_WORK ITEM_. Find "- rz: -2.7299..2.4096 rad" and "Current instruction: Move" in the records below. Copy the lines holding them and every line between, exactly, and no others.

_RECORDED DATA_.

BEGIN

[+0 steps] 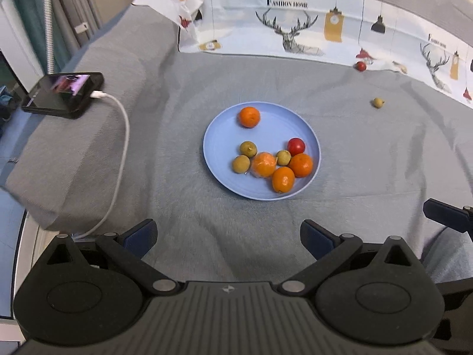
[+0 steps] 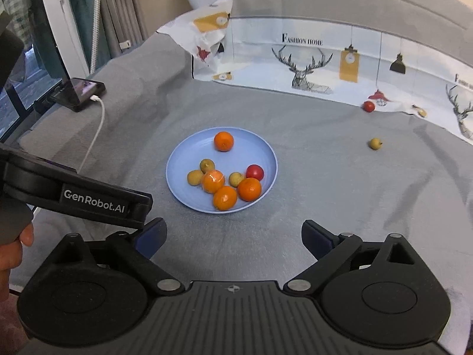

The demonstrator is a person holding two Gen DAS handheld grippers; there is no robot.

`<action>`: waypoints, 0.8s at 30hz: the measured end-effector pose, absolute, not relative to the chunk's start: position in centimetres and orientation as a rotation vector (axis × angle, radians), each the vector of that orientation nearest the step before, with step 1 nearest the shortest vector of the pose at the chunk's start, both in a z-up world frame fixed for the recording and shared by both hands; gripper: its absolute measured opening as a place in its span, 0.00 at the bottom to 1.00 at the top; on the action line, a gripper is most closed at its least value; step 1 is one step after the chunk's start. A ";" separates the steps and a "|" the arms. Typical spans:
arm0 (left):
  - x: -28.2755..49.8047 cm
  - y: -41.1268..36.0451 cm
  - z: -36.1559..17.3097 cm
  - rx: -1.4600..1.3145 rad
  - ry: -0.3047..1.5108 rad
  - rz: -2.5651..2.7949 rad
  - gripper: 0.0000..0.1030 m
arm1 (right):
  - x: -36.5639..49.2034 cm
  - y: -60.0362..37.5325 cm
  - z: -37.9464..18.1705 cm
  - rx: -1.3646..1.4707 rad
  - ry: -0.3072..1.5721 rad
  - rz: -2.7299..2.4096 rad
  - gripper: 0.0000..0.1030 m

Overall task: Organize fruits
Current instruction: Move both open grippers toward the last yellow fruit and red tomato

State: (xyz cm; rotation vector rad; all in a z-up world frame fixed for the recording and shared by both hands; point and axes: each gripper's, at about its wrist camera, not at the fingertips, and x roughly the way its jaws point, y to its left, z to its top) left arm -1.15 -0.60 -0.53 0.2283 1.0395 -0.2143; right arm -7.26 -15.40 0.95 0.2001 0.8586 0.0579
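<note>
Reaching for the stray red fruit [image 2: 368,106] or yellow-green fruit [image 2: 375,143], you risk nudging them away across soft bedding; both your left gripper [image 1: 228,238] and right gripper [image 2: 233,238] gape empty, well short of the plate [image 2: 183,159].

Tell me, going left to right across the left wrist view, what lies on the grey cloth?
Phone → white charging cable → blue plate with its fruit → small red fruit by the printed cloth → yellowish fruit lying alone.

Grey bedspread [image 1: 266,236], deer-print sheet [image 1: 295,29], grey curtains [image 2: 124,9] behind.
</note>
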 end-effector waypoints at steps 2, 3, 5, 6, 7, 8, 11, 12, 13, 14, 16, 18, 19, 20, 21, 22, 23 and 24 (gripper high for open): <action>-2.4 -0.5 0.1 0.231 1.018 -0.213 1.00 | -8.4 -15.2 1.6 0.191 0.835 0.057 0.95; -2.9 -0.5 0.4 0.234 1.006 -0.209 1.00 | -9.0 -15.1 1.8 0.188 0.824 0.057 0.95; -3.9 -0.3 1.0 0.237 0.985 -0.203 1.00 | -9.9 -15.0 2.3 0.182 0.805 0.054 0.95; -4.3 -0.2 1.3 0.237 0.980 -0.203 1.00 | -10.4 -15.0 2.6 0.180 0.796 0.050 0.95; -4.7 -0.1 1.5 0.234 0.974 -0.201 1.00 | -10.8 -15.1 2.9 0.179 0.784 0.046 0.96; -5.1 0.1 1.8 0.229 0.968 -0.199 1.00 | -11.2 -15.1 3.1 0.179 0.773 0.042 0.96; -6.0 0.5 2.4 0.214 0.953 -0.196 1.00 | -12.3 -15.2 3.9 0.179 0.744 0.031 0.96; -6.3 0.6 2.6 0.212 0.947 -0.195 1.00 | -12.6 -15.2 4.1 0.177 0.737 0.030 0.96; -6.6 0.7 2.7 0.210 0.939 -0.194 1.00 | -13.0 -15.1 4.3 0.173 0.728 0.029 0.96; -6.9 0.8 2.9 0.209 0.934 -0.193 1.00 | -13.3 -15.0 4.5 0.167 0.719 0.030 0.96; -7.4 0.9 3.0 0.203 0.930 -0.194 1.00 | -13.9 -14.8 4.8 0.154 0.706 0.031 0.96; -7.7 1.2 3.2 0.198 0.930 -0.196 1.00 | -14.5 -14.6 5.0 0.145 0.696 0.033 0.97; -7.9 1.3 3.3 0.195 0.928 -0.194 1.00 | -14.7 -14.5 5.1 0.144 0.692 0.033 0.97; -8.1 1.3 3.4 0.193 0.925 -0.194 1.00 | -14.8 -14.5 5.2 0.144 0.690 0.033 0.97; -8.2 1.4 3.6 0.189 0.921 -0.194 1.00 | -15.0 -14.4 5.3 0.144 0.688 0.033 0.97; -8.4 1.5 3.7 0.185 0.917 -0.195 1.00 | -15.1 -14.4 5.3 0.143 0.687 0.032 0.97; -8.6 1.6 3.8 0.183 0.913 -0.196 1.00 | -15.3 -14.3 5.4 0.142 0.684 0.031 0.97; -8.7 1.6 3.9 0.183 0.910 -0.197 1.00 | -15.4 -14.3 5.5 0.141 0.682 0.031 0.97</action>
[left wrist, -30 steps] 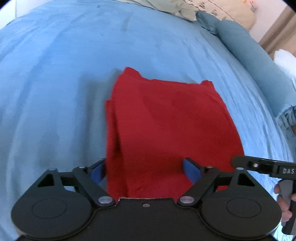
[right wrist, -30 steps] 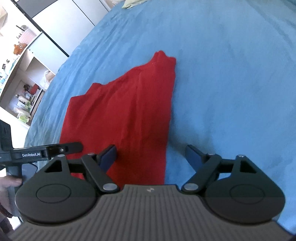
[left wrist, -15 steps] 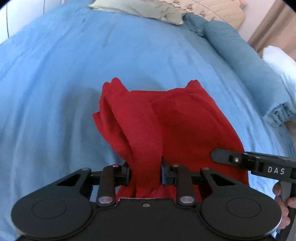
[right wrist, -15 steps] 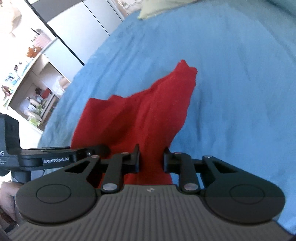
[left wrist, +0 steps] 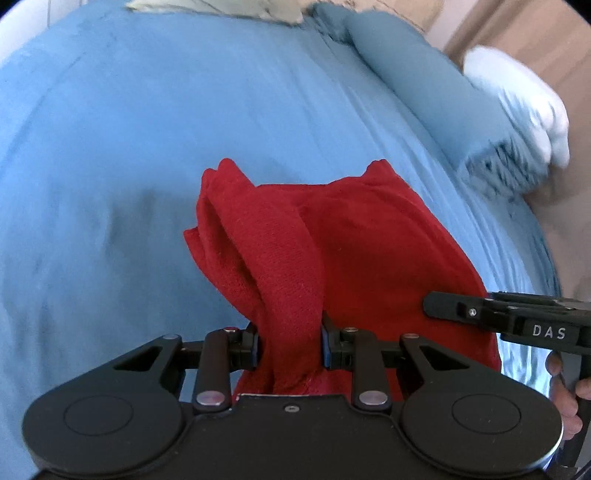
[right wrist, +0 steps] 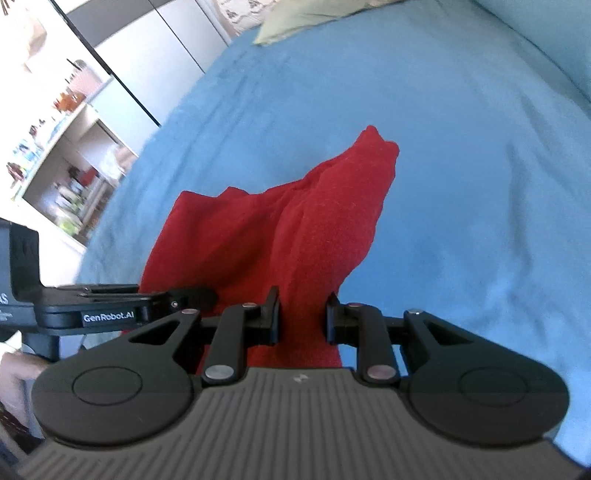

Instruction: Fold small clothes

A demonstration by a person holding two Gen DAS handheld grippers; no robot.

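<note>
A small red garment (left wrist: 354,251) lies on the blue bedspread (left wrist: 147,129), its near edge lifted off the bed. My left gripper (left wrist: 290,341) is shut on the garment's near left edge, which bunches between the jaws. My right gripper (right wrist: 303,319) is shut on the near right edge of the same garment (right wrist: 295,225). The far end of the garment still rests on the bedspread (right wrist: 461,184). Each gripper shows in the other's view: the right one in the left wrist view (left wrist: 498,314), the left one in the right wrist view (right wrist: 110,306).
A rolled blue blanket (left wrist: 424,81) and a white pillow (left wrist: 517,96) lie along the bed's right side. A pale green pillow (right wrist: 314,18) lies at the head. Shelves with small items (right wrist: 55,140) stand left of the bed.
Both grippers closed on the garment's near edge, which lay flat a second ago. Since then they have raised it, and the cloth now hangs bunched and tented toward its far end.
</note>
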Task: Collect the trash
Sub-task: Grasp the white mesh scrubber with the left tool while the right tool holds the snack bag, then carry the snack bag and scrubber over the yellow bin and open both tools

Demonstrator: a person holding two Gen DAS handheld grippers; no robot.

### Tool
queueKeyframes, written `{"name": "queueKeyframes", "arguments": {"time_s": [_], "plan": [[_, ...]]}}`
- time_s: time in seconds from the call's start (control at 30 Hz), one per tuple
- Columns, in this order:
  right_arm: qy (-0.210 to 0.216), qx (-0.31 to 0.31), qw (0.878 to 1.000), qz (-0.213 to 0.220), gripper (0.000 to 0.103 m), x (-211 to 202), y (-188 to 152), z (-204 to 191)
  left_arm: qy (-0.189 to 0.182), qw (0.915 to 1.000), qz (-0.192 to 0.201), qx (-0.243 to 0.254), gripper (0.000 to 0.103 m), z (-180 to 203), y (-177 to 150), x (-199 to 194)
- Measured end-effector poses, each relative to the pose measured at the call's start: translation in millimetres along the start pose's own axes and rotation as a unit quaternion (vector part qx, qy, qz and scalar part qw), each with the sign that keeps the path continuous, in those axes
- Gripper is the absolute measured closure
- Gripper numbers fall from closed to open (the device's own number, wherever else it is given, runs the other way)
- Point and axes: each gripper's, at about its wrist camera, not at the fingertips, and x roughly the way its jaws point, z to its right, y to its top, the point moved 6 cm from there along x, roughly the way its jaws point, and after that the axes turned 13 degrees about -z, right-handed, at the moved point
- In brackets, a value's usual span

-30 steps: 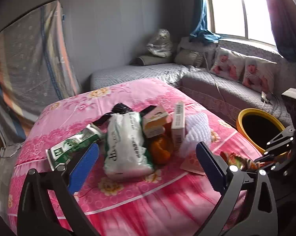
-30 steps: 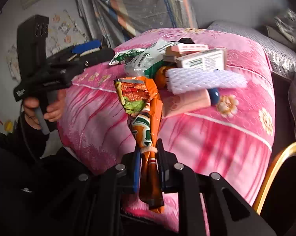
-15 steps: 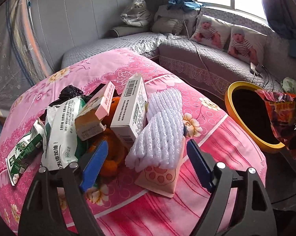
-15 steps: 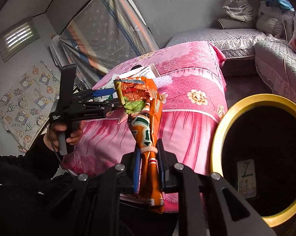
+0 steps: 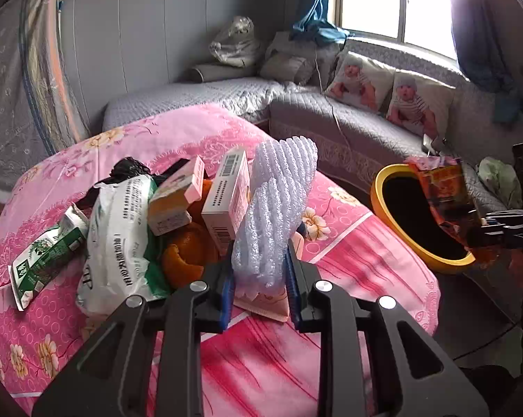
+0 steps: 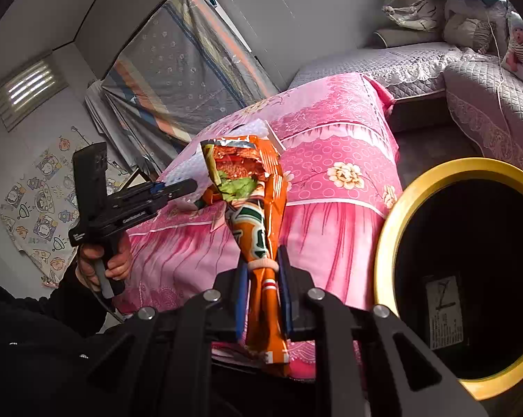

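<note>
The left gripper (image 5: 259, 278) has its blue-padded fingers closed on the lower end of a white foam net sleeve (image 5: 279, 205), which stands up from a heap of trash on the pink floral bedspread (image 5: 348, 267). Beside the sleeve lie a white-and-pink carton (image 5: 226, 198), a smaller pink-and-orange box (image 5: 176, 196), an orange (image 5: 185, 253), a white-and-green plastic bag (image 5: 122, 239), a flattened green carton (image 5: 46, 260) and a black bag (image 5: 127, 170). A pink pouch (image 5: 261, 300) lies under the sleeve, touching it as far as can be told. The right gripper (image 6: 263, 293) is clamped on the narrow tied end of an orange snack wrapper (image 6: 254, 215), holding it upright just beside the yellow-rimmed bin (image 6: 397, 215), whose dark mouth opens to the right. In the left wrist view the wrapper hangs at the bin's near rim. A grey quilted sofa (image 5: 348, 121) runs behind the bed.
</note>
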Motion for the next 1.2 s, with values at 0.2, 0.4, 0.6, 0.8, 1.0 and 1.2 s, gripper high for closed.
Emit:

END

_EXERCISE OUTPUT_.
  - rz: -2.7299..2.4096 rad
  - gripper: 0.0000..0.1030 m

Overall task: Organize fruits
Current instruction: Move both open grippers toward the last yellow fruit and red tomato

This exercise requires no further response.